■ **Exercise description**: When you reach the line below that has "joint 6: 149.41", start returning lines exactly, and stop after the line that has "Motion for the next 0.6"; skip the pictures.

■ **Records for this exercise**:
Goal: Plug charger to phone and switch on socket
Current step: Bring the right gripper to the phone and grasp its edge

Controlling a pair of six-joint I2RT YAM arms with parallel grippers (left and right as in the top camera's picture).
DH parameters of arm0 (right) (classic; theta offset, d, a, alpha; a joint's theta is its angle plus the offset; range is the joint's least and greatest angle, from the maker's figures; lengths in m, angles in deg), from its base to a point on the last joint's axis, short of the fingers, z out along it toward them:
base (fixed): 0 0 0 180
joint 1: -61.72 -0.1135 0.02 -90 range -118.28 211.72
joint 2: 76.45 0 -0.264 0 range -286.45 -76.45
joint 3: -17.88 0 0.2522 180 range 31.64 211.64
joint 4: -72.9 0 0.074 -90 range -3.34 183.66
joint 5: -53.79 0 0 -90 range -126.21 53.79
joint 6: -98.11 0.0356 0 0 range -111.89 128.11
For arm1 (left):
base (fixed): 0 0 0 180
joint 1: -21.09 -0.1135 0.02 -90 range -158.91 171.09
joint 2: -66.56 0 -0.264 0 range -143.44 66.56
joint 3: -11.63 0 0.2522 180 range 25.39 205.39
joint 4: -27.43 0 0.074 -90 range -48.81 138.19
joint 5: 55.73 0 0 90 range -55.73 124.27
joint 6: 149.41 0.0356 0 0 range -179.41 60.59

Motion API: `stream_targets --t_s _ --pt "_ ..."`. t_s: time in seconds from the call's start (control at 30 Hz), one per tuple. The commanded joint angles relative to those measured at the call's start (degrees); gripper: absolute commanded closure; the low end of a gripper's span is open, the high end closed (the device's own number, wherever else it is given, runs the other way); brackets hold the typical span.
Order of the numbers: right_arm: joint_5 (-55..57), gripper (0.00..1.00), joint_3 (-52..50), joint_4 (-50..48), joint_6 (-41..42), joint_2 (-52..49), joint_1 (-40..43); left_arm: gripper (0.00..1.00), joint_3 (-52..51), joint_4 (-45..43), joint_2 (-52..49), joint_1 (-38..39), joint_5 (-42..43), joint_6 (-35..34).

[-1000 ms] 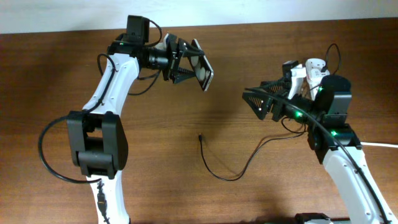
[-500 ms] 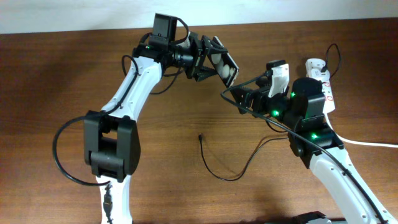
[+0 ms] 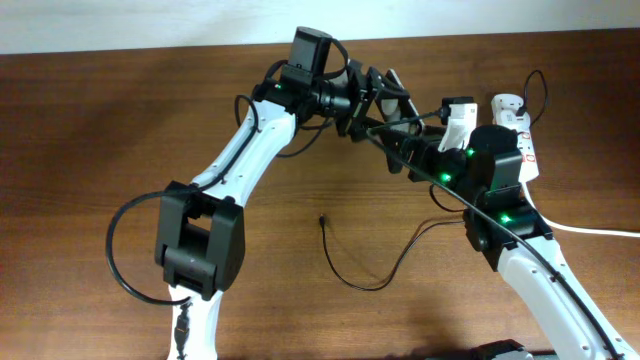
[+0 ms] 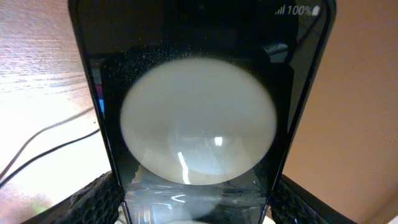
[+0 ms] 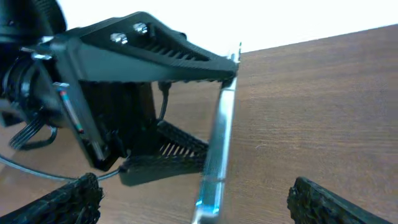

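From above, the left end effector is at the top middle of the frame. It is squeezed onto the phone and holds it up off the brown counter. The right end effector is just below it, very close, with its jaws spread apart. The charger lies loose on the counter in the lower middle, with its tiny plug tip pointing up the frame. The socket sits at the upper right, and a white cord runs off the right edge.

In the left wrist view, the phone fills the frame. Its shiny face shows a big white glare and "100%" at the upper right. The black fingers grip it low on both sides.

In the right wrist view, the phone is seen thin, edge on, in the middle. The left end effector clamps it from the left. The right end effector's own fingers sit in the two bottom corners, wide apart, holding nothing.
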State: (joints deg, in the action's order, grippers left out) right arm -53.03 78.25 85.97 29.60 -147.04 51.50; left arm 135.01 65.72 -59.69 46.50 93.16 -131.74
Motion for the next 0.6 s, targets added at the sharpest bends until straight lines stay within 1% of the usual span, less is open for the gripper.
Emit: stream_targets --t_s 0.0,0.13,0.2,0.27,0.47,0.57 --pt "2.32 0.04 0.63 -0.02 3.3 -0.31 -0.44 1.0 1.31 -0.52 -0.11 0.44 2.78 -1.46" --pt "2.32 0.06 0.63 0.0 3.02 -0.31 -0.44 1.0 1.31 -0.55 -0.11 0.7 2.82 -1.88" --pt "2.25 0.06 0.63 0.0 2.8 -0.44 -0.44 1.0 1.31 -0.52 -0.11 0.94 2.84 -1.9" --pt "1.16 0.05 0.61 0.0 2.58 -1.7 -0.44 1.0 1.31 -0.52 -0.11 1.36 2.78 -4.04" --pt "-0.7 0.06 0.61 -1.14 2.32 -3.96 -0.44 1.0 1.31 -0.52 -0.11 1.7 2.54 -4.42" --pt "-0.7 0.14 0.61 -1.42 2.32 -3.96 -0.44 1.0 1.31 -0.48 -0.11 1.88 1.64 -4.39"
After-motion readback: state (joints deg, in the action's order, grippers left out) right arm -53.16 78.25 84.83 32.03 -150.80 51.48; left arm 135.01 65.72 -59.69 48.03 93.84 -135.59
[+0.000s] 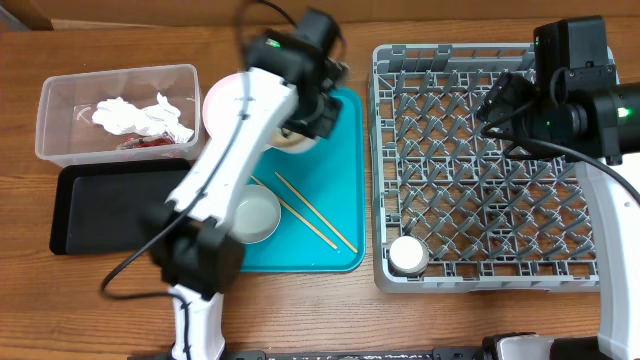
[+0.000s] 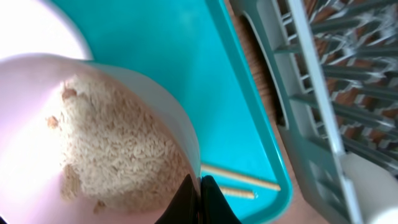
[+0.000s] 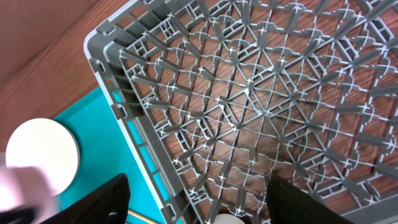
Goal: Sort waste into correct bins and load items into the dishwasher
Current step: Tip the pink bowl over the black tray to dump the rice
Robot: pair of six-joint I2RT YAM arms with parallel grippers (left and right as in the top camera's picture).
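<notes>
My left gripper (image 2: 200, 194) is shut on the rim of the pink bowl (image 2: 93, 124), which holds a heap of rice-like grains (image 2: 118, 146). From overhead the left gripper (image 1: 316, 112) and the bowl (image 1: 292, 141) are at the teal tray's far end, beside the pale pink plate (image 1: 222, 100). Two chopsticks (image 1: 315, 215) and the grey-green bowl (image 1: 256, 216) lie on the tray. The small white cup (image 1: 408, 256) stands in the grey dish rack (image 1: 480, 270). My right gripper (image 3: 199, 208) hangs open and empty over the rack (image 3: 249, 93).
The clear tub (image 1: 60, 95) at far left holds white tissue (image 1: 140, 115) and a red wrapper (image 1: 150, 145). The black tray (image 1: 110, 205) lies just in front of it. The teal tray (image 1: 345, 150) sits between the bins and the rack.
</notes>
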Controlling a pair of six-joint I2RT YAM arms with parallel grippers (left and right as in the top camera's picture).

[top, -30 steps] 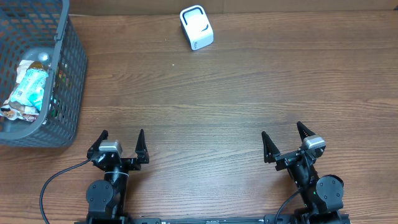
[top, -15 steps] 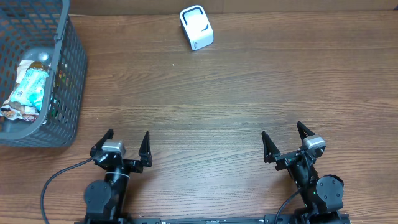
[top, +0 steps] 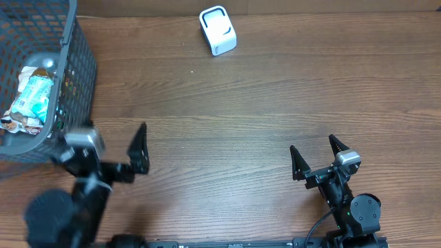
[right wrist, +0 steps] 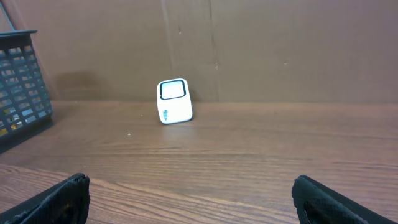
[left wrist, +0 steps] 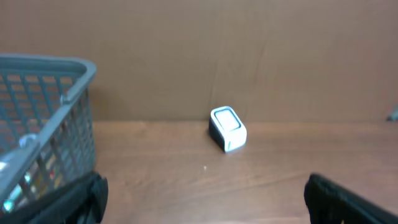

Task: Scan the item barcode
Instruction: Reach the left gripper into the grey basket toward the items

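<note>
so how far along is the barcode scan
Nothing looks done yet. The packets lie in the basket, and the scanner stands at the far edge of the table. In hand: the left gripper is open and empty beside the basket; the right gripper is open too. Left: pick an item, show its barcode to the scanner.

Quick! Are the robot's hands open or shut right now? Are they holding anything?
Left gripper: open, holding nothing.
Right gripper: open, holding nothing.
</note>
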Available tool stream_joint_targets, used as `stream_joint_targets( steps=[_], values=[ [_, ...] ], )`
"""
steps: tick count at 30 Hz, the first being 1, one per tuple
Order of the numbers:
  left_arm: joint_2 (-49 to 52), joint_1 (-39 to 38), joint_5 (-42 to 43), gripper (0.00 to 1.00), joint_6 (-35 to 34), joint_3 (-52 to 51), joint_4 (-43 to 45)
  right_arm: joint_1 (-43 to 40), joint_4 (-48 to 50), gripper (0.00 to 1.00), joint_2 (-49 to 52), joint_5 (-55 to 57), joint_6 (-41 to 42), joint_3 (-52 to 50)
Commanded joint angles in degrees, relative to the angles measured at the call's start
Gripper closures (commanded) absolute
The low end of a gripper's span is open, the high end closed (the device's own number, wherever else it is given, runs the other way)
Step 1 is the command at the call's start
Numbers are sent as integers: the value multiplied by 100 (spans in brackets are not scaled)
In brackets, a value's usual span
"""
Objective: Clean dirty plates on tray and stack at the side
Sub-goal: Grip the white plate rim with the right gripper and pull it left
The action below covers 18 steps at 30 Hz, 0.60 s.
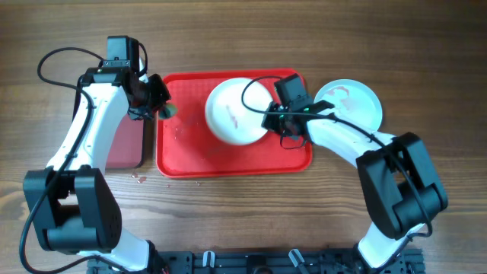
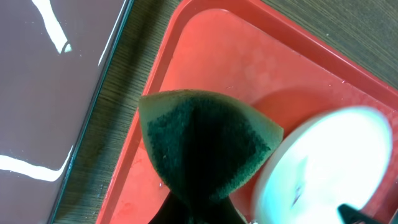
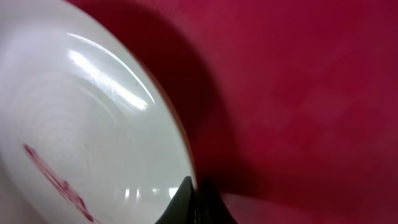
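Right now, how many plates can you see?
2. One round white plate with a red smear is on the big red plastic tray, by the right hand. One round pale plate sits on the wooden table beside the tray. More could be hidden underneath.

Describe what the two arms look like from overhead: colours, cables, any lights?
Both have white link shells between bulky black joint housings. The left arm has a loose black cable loop beside it. The right arm has a second cable arching over its wrist, where a small green light shows. The left pincer and right pincer are black.
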Motion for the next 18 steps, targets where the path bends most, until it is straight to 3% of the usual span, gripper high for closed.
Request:
stream_joint_targets(
  steps=[1, 5, 7, 9, 13, 15, 18],
  values=[
    [24, -26, 87, 96, 90, -44, -4, 304, -105, 79, 79, -452, -411, 59],
    [24, -26, 87, 96, 90, -44, -2, 214, -184, 59, -33, -448, -1626, 461],
    [24, -26, 87, 96, 90, -44, -2, 210, 396, 48, -31, -76, -2813, 560],
    [24, -26, 87, 96, 90, -44, -2, 212, 968, 47, 68, 417, -3475, 553],
    [24, -26, 87, 96, 90, -44, 0, 219, 1499, 48, 658, 608, -3646, 553],
    [24, -26, 85, 96, 90, -44, 0, 221, 1685, 60, 800, 280, -3668, 553],
    [24, -26, 85, 96, 90, -44, 0, 223, 1543, 63, 833, -87, -3762, 553]
  ],
)
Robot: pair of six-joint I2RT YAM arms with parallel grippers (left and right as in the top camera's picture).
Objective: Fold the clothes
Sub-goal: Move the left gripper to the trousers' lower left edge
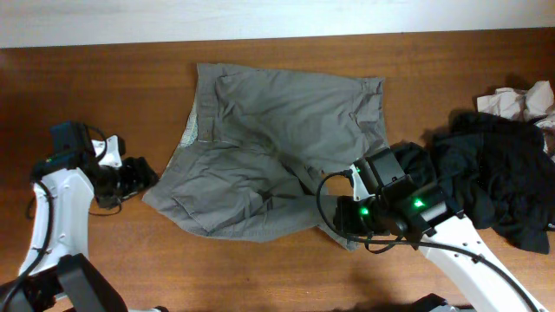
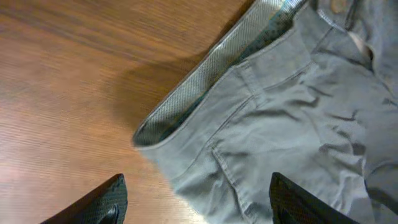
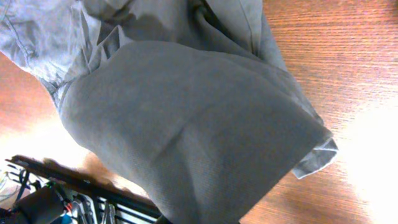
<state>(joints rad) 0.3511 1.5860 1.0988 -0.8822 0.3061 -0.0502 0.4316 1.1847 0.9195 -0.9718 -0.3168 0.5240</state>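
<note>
Zero folds finished: shorts (image 1: 260,147) lie beside black garments (image 1: 494,182) on surface (image 1: 104,87), mostly spread and rumpled. Right claw (image 1: 347,195) clamped on leg nearest black garments. Left claw (image 2: 199,205) apart, empty, at far waistband corner.

Shows shorts (image 1: 269,147) of matt grey-olive woven cloth, soft and creased, with a paler waistband lining (image 2: 205,87) of fine mesh-like weave and slight sheen. Shows under them a table (image 1: 104,78) of red-brown wood, smooth and lightly glossy with fine straight grain. Shows also black garments (image 1: 503,182) of matt cloth, and fingers (image 2: 106,202) of dark, finely textured plastic on the left gripper (image 2: 205,205).
</note>
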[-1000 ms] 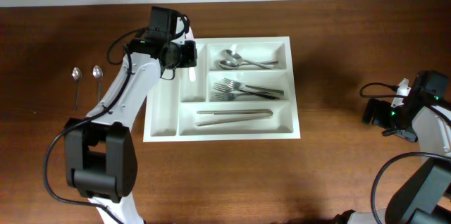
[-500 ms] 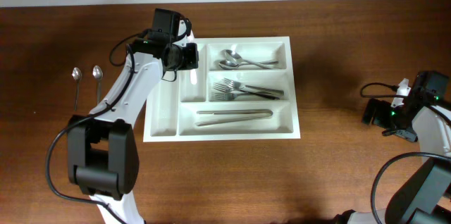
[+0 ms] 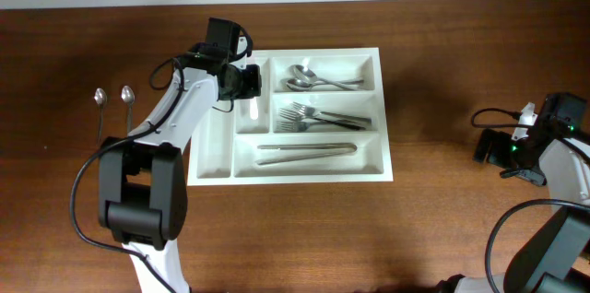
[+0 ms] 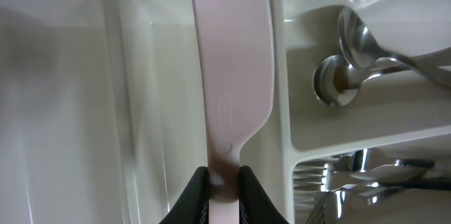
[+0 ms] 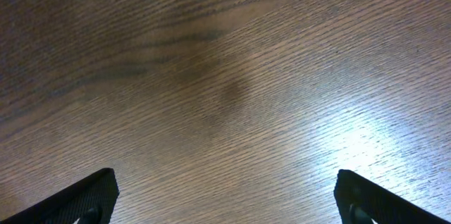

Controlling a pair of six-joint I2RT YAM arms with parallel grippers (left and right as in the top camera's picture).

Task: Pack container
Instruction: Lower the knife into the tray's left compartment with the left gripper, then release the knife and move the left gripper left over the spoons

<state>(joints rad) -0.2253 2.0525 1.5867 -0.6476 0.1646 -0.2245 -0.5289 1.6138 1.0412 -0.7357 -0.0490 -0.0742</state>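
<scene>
Container point(image 3: 210, 150): white five-compartment tray, lay flat at centre of the overhead frame on the wooden table point(image 3: 442, 238); two narrow upright bays on its left side, three long bays stacked on its right.
Left gripper point(image 3: 249, 79): hung over the upper end of the inner narrow bay; fingers point(image 4: 199, 197) pinched on the neck of a pale pink utensil point(image 4: 232, 76).
Pale pink utensil: flat, broad blade, ran lengthwise along the narrow bay toward the top of the wrist frame, just beside the divider; contact with the bay floor could not be told.
Top long bay: spoons point(image 3: 309, 78), bowls toward the left.
Middle long bay: forks point(image 3: 318, 118), tines toward the left.
Bottom long bay: one long slim metal piece point(image 3: 306, 149), lying lengthwise.
Loose items: two small spoons point(image 3: 112, 97), side by side on the table at the left of the frame, well apart from the tray.
Right gripper point(image 5: 225, 206): far right of the overhead frame, well apart from the tray; fingers spread wide over bare wood, nothing between them.
</scene>
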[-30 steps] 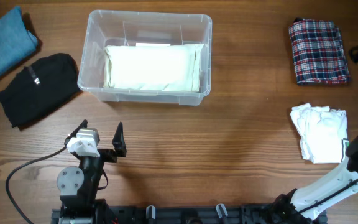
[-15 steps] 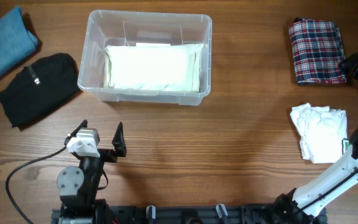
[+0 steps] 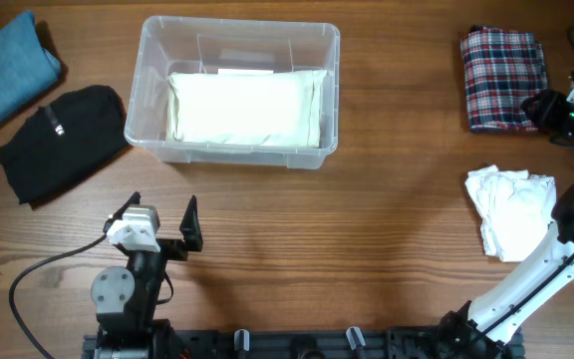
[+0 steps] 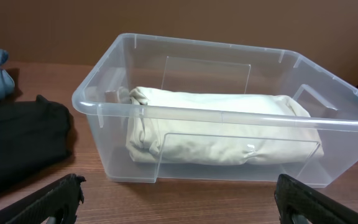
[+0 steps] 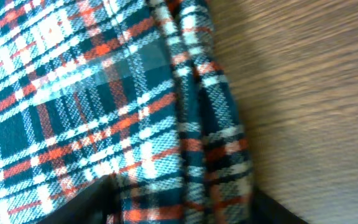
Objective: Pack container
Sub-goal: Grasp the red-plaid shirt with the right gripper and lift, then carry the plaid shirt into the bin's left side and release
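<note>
Though clear, container [image 3: 149,90] with folded cream cloth [image 3: 245,106] inside.

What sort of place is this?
Probably a robot lab test bench: wood table, folded garments like the plaid one staged beside the clear container, black mounting rail at the table's near edge.

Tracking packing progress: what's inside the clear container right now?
One folded cream-white cloth bundle lies in the container, covering most of its floor. Anything beneath the bundle is hidden by it. No other item shows beside it.
</note>
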Controlling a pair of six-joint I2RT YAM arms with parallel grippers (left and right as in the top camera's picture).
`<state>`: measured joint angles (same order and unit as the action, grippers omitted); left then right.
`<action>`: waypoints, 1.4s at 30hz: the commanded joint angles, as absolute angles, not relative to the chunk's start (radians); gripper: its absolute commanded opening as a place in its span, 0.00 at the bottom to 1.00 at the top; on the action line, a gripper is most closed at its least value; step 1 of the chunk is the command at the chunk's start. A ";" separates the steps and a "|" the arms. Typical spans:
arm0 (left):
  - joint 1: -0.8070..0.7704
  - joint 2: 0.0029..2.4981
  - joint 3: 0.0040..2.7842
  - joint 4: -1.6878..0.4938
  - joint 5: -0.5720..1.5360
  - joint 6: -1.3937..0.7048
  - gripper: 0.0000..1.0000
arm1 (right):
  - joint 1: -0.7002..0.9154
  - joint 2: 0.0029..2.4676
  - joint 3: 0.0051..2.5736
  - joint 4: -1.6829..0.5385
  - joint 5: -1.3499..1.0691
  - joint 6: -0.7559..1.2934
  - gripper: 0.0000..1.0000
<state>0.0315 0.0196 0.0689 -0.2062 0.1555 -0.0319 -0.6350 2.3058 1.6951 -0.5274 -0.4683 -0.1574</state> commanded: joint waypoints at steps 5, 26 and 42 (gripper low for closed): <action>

■ **Exercise response**:
joint 6: 149.41 0.0356 0 0 range -179.41 60.59

Motion API: `stream_targets --t_s _ --pt "_ ..."`. t_s: time in seconds from the call's start (control at 30 Hz), one per tuple. The commanded joint angles relative to those measured at the call's start (degrees); gripper: absolute commanded closure; the low end of a gripper's span is open, the high end closed (the device's own number, wherever else it is given, runs the other way); brackets hold the typical span.
Order of the numbers: right_arm: joint_5 (-55..57), gripper (0.00..1.00), joint_3 (-52..50), joint_4 (-50..48), joint_6 (-41..42), joint_2 (-52..49), joint_1 (-40..43); left_arm: gripper (0.00..1.00), joint_3 (-52..51), joint_4 (-45..43), joint_2 (-52..49), joint_1 (-38..39), joint_5 (-42..43), joint_6 (-35..34).

[-1000 ms] 
[-500 ms] 
[+0 ms] 
[+0 ms] 
[+0 ms] 

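From above, the left end effector is at the top middle of the frame. It is squeezed onto the phone and holds it up off the brown counter. The right end effector is just below it, very close, with its jaws spread apart. The charger lies loose on the counter in the lower middle, with its tiny plug tip pointing up the frame. The socket sits at the upper right, and a white cord runs off the right edge.

In the left wrist view, the phone fills the frame. Its shiny face shows a big white glare and "100%" at the upper right. The black fingers grip it low on both sides.

In the right wrist view, the phone is seen thin, edge on, in the middle. The left end effector clamps it from the left. The right end effector's own fingers sit in the two bottom corners, wide apart, holding nothing.
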State: (joints deg, in the action's order, grippers left out) right arm -53.03 78.25 85.97 29.60 -147.04 51.50; left arm 135.01 65.72 -59.69 46.50 93.16 -131.74
Motion for the next 0.6 s, targets added at the sharpest bends until straight lines stay within 1% of the usual span, less is open for the gripper.

The exercise is done, and nothing more is needed.